Since there is no real limitation on a punitive damage award and no meaningful way to appeal an arbitrator’s decision, the industry was concerned about the potential for enormous and unappealable arbitration awards. Therefore, brokerage firms began to include a provision in their customer and margin agreements that New York law would apply to all customer-firm disputes. Similar clauses started appearing in brokers’ employment agreements with their firms.
There is nothing inherently wrong with such a provision. These “choice of law” provisions are common in contracts that involve parties from more than one state. Since particular laws differ from state to state, the parties agree which state’s law will apply to resolve any potential dispute.
This new clause worked for a while. Then, in March 1995, the U.S. Supreme Court decided Mastrobuono vs. Shearson Lehman Hutton, Inc. In Mastrobuono, the customer agreement had a choice of law provision as discussed above, but the Supreme Court decided that the New York choice of law provision did not prevent an arbitrator from awarding punitive damages. The decision’s impact was clear using a New York choice of law provision did not provide the comfort that the industry had hoped.
What may very well have been the final blow to Garrity’s protections came on October 8, 1996. In a New York arbitration between an employee and a brokerage firm, a New York Appellate Court held that arbitrators could award the employee punitive damages.
In Mulder vs. Donaldson, Lufkin & Jenrette, the court built on the U.S. Supreme Court’s Mastrobuono decision, stating that “the arbitration of punitive damage claims [brought under the Federal Arbitration Act] is required except where the parties have unequivocally agreed otherwise.” Since virtually all of the customer arbitrations that are brought are governed by the Federal Arbitration Act, this rule applies to most customer arbitrations.
There are a number of legal issues that the Mulder decision does not address, and the Court of Appeals of New York will ultimately decide the issue. This decision will be binding upon all state court judges in New York. In the interim, a New York trial court judge followed the Mulder decision in Merrill Lynch Pierce Fenner & Smith vs. Driessens.
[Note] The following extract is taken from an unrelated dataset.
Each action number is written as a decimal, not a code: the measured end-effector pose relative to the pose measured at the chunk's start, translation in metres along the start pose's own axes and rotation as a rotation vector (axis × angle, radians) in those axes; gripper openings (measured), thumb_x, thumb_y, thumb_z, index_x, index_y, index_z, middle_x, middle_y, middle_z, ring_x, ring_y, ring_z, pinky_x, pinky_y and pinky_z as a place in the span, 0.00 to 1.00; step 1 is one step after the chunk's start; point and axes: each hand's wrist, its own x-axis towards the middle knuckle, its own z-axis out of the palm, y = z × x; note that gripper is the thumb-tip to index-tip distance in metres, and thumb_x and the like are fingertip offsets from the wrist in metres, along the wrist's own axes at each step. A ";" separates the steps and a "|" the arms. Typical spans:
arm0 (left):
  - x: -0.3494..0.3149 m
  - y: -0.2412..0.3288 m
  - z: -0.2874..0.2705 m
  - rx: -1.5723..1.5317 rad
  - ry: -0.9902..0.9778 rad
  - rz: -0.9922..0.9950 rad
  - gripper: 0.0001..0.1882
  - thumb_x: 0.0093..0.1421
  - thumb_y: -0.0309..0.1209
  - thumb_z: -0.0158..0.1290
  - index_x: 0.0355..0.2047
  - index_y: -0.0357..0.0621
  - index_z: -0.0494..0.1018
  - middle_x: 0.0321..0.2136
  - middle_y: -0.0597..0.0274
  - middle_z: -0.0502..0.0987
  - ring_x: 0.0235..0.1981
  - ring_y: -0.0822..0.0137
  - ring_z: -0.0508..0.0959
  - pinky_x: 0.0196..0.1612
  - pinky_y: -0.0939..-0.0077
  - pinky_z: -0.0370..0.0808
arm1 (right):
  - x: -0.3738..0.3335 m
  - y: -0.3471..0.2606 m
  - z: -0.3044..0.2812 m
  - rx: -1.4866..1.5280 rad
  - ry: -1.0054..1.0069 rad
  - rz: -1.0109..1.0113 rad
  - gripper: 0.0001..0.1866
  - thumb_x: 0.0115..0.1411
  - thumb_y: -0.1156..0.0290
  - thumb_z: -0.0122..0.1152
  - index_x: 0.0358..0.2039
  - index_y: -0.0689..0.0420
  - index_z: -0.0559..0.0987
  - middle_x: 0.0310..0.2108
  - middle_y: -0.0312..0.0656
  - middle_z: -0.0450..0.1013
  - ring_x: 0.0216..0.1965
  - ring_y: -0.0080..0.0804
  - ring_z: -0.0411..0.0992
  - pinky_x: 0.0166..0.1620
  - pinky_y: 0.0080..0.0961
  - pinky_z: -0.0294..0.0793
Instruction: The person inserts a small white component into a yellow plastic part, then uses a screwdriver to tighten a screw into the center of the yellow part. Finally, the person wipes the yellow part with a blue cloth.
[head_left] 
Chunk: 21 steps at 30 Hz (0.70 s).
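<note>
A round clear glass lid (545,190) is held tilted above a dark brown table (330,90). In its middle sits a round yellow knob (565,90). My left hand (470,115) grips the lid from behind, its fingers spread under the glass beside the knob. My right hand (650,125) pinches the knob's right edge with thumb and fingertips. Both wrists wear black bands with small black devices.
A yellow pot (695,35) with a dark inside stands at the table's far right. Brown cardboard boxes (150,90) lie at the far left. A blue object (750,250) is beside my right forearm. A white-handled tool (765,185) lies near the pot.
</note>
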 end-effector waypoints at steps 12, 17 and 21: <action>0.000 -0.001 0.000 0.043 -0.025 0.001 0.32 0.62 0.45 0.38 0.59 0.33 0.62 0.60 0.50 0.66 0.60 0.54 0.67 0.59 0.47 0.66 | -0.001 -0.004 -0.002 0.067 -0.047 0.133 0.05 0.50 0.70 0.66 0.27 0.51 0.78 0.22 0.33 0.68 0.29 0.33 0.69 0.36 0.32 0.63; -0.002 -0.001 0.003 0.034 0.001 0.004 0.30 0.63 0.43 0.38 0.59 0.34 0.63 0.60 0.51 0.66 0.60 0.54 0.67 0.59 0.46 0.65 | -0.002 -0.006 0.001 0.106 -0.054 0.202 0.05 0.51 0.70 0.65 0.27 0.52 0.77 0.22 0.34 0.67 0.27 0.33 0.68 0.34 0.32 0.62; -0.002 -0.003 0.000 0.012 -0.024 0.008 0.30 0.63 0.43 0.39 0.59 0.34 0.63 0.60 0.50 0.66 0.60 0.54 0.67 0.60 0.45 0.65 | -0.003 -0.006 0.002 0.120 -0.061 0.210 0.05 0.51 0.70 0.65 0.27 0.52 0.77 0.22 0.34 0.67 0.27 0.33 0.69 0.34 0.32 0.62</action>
In that decision, the court held a customer’s claims, including his claims for punitive damages, could be arbitrated since “the parties here did not explicitly agree to exclude them from arbitration.”
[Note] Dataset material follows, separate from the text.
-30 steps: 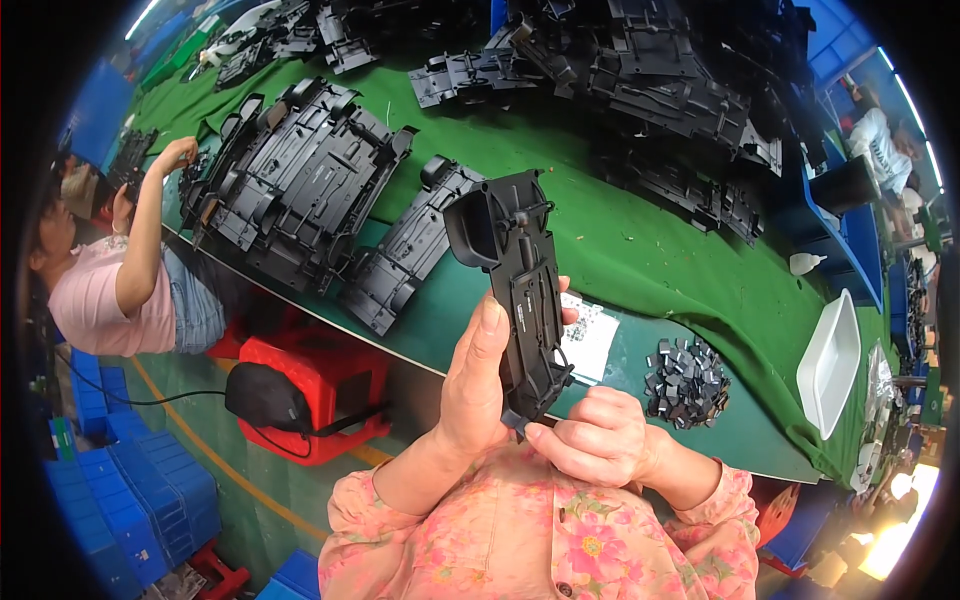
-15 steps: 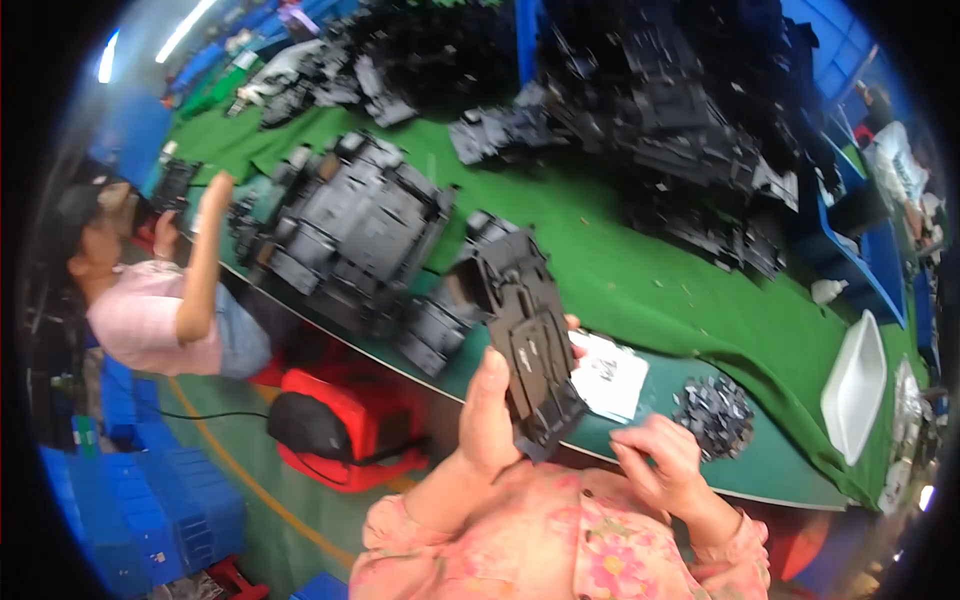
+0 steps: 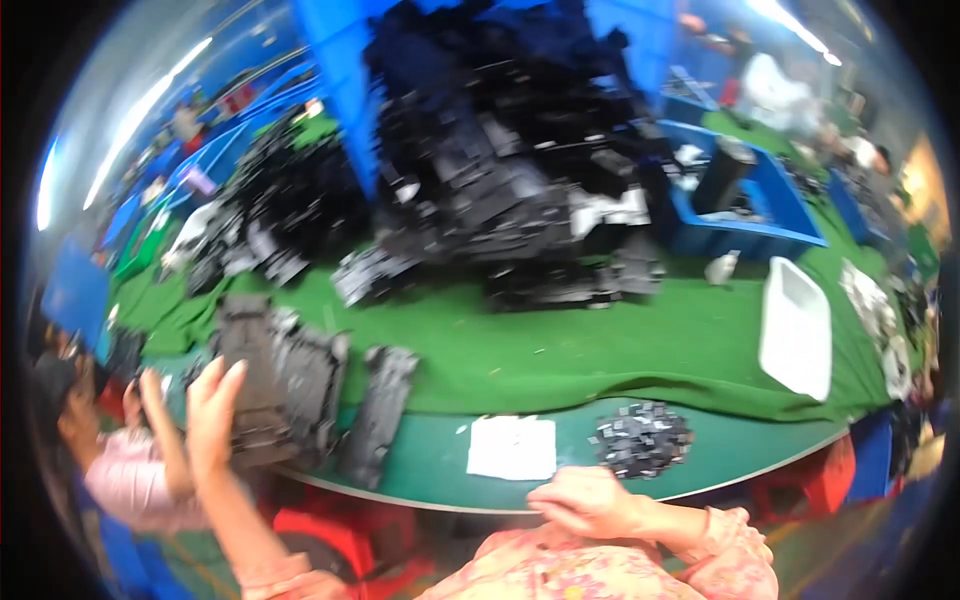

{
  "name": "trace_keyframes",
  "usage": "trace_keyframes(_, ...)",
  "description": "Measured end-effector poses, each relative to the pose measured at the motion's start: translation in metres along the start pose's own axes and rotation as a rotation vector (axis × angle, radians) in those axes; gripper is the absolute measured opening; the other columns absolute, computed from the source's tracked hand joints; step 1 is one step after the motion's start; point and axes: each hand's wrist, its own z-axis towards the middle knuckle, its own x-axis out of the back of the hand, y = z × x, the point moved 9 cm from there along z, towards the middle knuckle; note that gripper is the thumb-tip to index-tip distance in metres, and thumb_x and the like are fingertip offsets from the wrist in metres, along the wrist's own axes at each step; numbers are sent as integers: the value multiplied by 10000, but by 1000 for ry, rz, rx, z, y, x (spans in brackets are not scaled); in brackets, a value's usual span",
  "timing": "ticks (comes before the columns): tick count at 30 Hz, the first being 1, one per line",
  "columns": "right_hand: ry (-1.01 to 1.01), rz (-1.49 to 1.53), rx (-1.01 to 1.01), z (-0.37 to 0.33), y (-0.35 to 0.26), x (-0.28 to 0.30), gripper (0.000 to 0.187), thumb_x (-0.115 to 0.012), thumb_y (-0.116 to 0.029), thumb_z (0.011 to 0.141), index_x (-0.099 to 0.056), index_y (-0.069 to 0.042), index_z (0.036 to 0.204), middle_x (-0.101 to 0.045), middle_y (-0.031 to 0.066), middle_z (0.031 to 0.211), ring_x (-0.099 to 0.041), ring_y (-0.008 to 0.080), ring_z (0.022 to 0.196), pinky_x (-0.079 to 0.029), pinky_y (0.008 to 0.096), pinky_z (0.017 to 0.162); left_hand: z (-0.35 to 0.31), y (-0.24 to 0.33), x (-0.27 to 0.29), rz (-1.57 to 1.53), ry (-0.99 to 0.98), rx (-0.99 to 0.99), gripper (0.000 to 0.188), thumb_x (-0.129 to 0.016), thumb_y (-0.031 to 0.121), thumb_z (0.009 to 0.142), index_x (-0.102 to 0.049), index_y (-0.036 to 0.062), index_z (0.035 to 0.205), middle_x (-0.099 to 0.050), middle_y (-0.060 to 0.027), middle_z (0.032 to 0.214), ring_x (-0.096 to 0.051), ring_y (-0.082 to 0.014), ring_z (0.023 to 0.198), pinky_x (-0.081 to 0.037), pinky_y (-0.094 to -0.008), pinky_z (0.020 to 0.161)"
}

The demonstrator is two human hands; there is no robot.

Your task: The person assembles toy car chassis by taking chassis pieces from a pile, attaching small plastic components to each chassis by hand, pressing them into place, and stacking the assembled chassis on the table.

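Note:
My left hand (image 3: 214, 415) is raised at the left, its fingers stretched and apart, against the edge of a long black plastic part (image 3: 255, 385). That part lies on other dark plastic mouldings (image 3: 310, 375) at the table's left end. My right hand (image 3: 585, 500) is closed at the near table edge, fingers curled in. Whatever it may hold is hidden. Just beyond it is a heap of small dark pieces (image 3: 640, 440), with a white sheet of paper (image 3: 512, 447) to the left. Another narrow black moulding (image 3: 380, 410) lies between the paper and the left stack.
A tall pile of black plastic parts (image 3: 500, 180) fills the back. At the right are a blue bin (image 3: 750, 235) and a white tray (image 3: 795, 330) on green cloth (image 3: 560, 350). A co-worker (image 3: 130, 465) is close on the left; a red stool (image 3: 345, 530) is below.
The black plastic part, held up in my left hand before, now lies on the left stack, with that hand's fingers apart. My view has turned right. My right hand stays near the small pieces.

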Motion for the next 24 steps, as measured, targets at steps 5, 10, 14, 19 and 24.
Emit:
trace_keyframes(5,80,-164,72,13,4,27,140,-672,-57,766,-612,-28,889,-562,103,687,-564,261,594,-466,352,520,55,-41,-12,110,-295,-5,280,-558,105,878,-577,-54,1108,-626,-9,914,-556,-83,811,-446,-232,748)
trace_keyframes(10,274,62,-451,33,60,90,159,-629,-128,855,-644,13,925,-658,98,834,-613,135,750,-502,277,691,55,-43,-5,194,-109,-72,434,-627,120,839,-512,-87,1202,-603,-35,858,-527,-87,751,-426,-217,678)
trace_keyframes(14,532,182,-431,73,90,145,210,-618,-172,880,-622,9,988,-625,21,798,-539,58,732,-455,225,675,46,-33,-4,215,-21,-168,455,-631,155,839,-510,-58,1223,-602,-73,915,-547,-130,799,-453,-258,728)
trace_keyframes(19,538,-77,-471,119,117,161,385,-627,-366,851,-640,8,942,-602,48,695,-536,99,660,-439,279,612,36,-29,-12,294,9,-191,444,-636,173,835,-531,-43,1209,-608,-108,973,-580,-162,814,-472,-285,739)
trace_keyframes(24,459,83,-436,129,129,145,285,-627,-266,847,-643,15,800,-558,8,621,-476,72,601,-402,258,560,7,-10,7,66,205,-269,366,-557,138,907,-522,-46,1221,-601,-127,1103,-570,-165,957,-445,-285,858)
This decision is of significant importance since the opinion was written by Justice Jane S. Solomon, the judge designated by the Manhattan court to hear and decide all court challenges arising from arbitration agreements between customers and brokerage firms. It is reasonable to assume that until a higher court rules otherwise, Judge Solomon will continue to order customer claims for punitive damages to arbitration.
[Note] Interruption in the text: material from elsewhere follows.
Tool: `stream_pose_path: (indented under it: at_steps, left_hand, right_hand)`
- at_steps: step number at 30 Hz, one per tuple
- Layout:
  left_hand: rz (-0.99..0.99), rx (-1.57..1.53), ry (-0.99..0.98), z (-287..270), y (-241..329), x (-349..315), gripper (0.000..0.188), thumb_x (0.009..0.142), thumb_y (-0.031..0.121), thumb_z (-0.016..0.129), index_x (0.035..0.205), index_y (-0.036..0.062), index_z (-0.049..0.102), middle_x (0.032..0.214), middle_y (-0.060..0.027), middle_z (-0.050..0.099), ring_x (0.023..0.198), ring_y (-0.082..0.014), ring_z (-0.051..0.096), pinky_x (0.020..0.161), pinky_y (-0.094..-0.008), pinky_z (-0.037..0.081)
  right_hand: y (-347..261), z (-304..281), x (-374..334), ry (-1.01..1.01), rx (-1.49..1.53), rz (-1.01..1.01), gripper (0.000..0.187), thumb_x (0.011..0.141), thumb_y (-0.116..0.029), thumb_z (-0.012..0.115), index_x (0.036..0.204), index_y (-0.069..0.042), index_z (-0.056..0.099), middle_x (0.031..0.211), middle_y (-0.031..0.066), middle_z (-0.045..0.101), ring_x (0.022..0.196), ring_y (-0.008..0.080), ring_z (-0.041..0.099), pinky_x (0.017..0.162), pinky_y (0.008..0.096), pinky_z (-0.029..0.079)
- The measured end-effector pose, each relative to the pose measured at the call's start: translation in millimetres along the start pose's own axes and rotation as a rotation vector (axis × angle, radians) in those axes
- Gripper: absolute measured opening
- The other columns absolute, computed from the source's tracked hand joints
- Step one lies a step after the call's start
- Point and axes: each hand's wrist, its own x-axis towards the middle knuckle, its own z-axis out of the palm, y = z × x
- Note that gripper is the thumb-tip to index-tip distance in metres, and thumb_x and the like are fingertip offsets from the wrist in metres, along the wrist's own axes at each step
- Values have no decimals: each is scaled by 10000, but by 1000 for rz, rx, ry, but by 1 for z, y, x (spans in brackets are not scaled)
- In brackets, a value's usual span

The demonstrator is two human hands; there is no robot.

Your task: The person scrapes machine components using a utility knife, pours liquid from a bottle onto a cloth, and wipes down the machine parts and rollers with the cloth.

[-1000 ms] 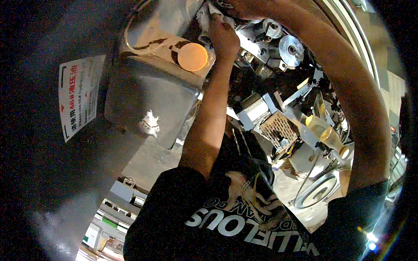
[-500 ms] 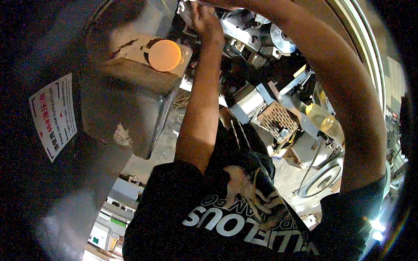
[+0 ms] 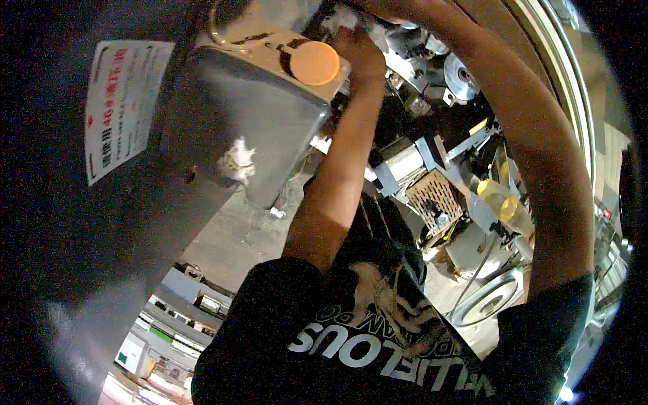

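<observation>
My left hand [image 3: 359,46] reaches up into machinery near the top edge. Its fingers look curled beside a pale, crumpled-looking thing [image 3: 339,20], blurred and dim; what they hold cannot be made out. My right arm arcs over from the right, and my right hand [image 3: 379,5] lies at the top edge, its fingers mostly hidden or cut off. Shiny metal machine parts [image 3: 408,71] lie just right of my left hand. Left of my left wrist, an orange round cap [image 3: 314,63] sits on a dark grey tank [image 3: 263,101].
A white label [image 3: 125,108] with print is on the grey surface at left. To the right are a round metal disc [image 3: 460,75], a perforated tan plate [image 3: 435,199], a yellowish clear cylinder [image 3: 497,200] and a wheel-like ring [image 3: 491,297]. Shelving [image 3: 169,324] stands lower left.
The view has shifted, so the tank, orange cap and label appear further right and higher. My left hand appears further right and slightly lower, still among the machine parts. My right arm stays raised.
</observation>
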Motion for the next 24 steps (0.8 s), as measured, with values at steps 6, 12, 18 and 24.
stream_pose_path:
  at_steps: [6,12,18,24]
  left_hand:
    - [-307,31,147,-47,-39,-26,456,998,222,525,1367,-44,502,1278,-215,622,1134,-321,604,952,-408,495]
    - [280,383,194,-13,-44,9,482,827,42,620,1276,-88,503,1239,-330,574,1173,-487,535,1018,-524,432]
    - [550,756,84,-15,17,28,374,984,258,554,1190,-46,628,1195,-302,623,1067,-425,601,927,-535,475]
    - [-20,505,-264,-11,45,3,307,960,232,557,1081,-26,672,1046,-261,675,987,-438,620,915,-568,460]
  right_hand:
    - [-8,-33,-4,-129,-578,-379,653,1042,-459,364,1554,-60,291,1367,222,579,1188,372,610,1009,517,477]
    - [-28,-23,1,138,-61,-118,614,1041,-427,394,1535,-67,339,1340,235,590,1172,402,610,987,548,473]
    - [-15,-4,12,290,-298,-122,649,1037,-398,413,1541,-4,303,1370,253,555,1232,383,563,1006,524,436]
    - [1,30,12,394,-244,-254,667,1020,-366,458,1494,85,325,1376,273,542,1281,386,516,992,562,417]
Arbitration has proven itself time and time again to be an economical and fair method of resolving disputes. Although the entire process is becoming closer to a court proceeding, customer disputes are still resolved relatively quickly, economically and fairly. As a constant supporter of the arbitration process, I know that arbitrators take their jobs seriously and act in a manner consistent with fairness, reasonableness and the law. Punitive damage awards are rare in arbitration, and are perhaps deserved in some cases.
However, allowing punitive damages to be awarded by arbitrators whose rulings aren’t subject to review by any person, agency or court is fraught with problems. Examples of juries and judges awarding outrageous sums of money to plaintiffs for punitive damages are reported daily by the press. Fortunately, those outrageous awards are only a small number of the trials in this country and are routinely overturned by a judge or appellate court.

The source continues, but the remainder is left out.